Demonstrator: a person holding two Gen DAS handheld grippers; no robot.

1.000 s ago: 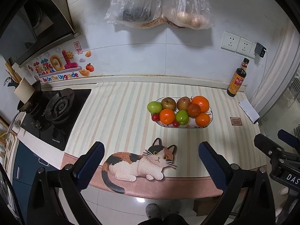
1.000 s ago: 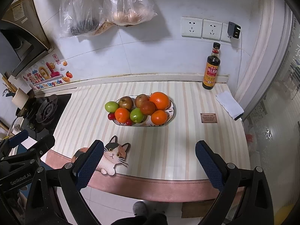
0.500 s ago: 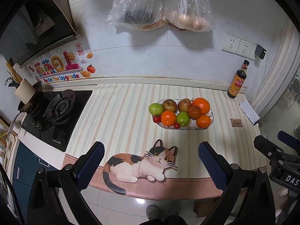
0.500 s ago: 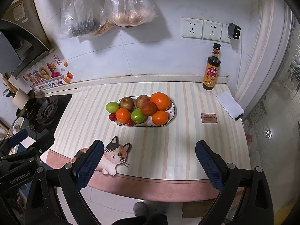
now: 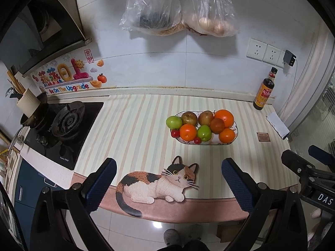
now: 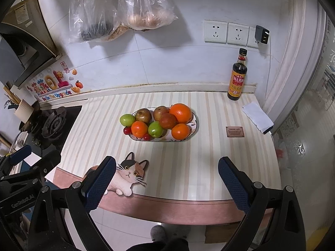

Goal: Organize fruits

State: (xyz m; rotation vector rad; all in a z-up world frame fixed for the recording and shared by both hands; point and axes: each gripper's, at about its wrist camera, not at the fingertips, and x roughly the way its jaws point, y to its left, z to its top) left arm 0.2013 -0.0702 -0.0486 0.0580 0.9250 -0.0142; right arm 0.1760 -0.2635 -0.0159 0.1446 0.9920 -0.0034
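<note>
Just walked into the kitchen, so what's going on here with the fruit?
A person holds two grippers at the counter's front edge, the left gripper and right gripper both open and empty. The fruit sits untouched on the oval plate mid-counter. Sorting hasn't started.

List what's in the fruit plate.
The plate holds three oranges, two green apples, two brownish apples, one dark red fruit and two small red fruits. Anything underneath the pile is covered.

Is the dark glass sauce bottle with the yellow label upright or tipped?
Upright: the dark glass sauce bottle with the yellow label stands on its base, cap up.
</note>
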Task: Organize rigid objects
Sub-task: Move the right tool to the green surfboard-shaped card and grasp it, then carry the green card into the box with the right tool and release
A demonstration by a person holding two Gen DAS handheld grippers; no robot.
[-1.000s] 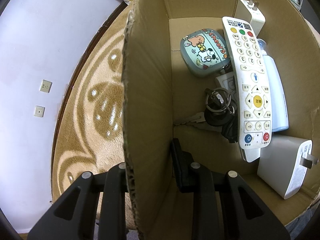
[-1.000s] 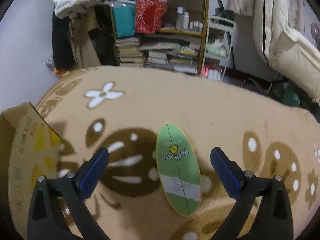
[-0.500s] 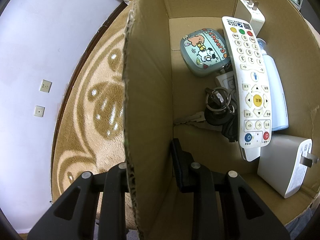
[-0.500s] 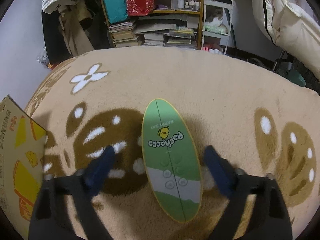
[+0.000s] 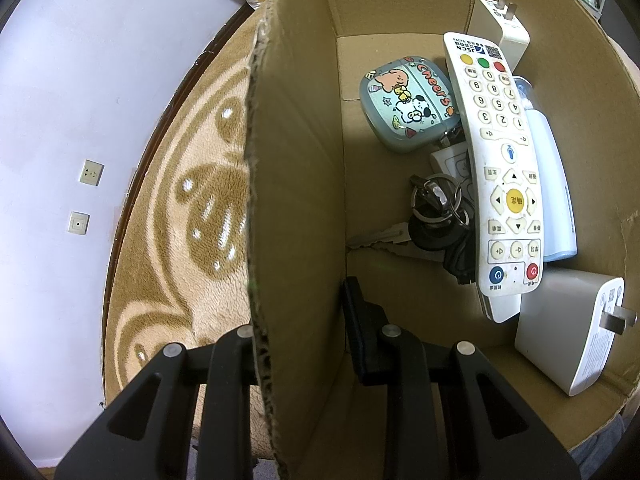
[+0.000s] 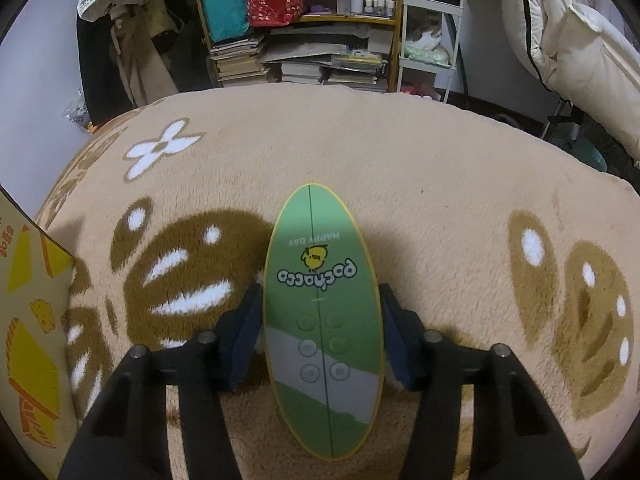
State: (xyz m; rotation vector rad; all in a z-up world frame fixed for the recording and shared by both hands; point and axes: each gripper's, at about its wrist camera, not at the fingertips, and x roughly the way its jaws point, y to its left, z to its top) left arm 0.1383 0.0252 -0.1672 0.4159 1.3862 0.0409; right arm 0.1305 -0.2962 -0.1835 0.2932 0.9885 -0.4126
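Your right gripper (image 6: pixel 320 340) is closed against both edges of the green oval plastic case (image 6: pixel 322 312) on the beige patterned rug (image 6: pixel 440 200). Your left gripper (image 5: pixel 298 336) clamps the brown cardboard box wall (image 5: pixel 296 200). The white remote control (image 5: pixel 496 176), keys (image 5: pixel 436 220) and white chargers (image 5: pixel 560 336) crowd the box inside.

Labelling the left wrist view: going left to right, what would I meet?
White wall with two sockets → brown patterned plush rug → cardboard box wall clamped by the left tool → cartoon-printed grey case → white remote control → white plug adapter.

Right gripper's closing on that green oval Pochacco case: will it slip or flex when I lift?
The green oval case looks like hard, glossy plastic, so probably stiff. The right gripper meets curved edges, so it may slide. Its far end overhangs the pads, so expect some droop.
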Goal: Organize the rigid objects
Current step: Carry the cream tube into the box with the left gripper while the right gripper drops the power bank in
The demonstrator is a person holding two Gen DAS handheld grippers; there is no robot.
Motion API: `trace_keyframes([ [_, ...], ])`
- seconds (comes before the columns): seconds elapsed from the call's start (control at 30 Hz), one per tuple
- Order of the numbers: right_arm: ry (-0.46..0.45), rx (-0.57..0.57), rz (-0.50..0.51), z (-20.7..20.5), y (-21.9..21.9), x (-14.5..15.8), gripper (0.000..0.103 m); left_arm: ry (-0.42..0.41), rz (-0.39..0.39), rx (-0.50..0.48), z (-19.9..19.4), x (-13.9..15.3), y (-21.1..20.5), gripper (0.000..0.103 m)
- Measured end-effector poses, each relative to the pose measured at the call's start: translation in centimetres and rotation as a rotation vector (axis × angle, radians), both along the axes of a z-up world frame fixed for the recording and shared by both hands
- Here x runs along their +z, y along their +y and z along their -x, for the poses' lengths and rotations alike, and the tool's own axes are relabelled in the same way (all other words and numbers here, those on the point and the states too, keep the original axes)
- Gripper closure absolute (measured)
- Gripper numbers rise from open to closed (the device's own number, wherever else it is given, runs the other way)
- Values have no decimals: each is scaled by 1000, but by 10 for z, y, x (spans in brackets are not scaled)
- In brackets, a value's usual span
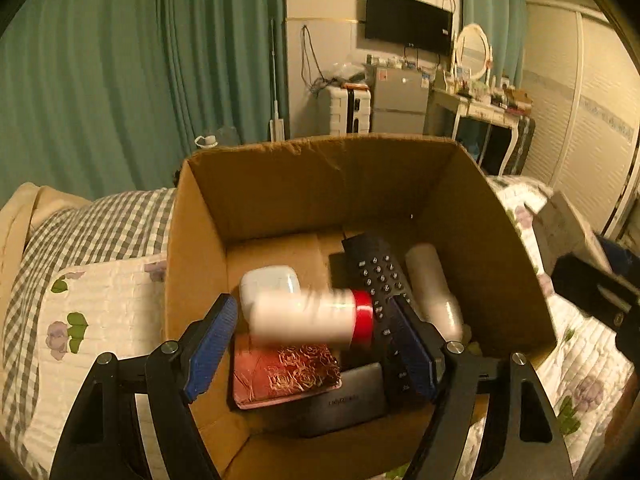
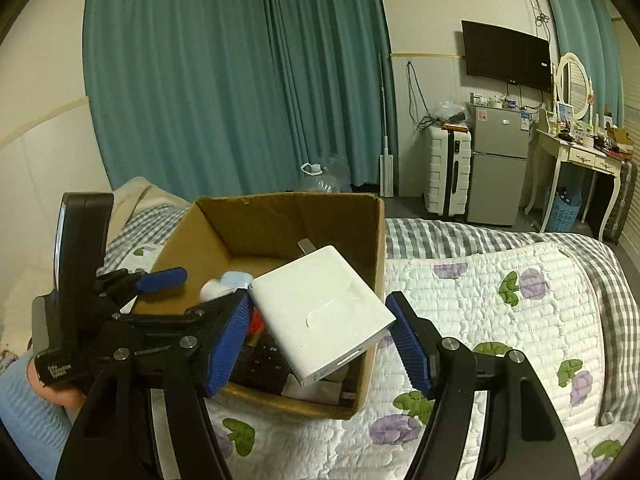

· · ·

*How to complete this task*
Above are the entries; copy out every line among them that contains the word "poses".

*Solution to the exercise*
- Measured end-effector poses, each relative to the pose measured at the call's start: translation in centimetres and rotation as a rotation vector (axis × angle, radians), both along the axes of a z-up world frame fixed for the recording and shared by both hands
- Here x runs along their +z, y along their +y and z along their -x, for the poses' lengths and rotations alike, and the tool's own axes are relabelled in the same way (all other words and numbers here, those on the point and the states too, keep the original axes)

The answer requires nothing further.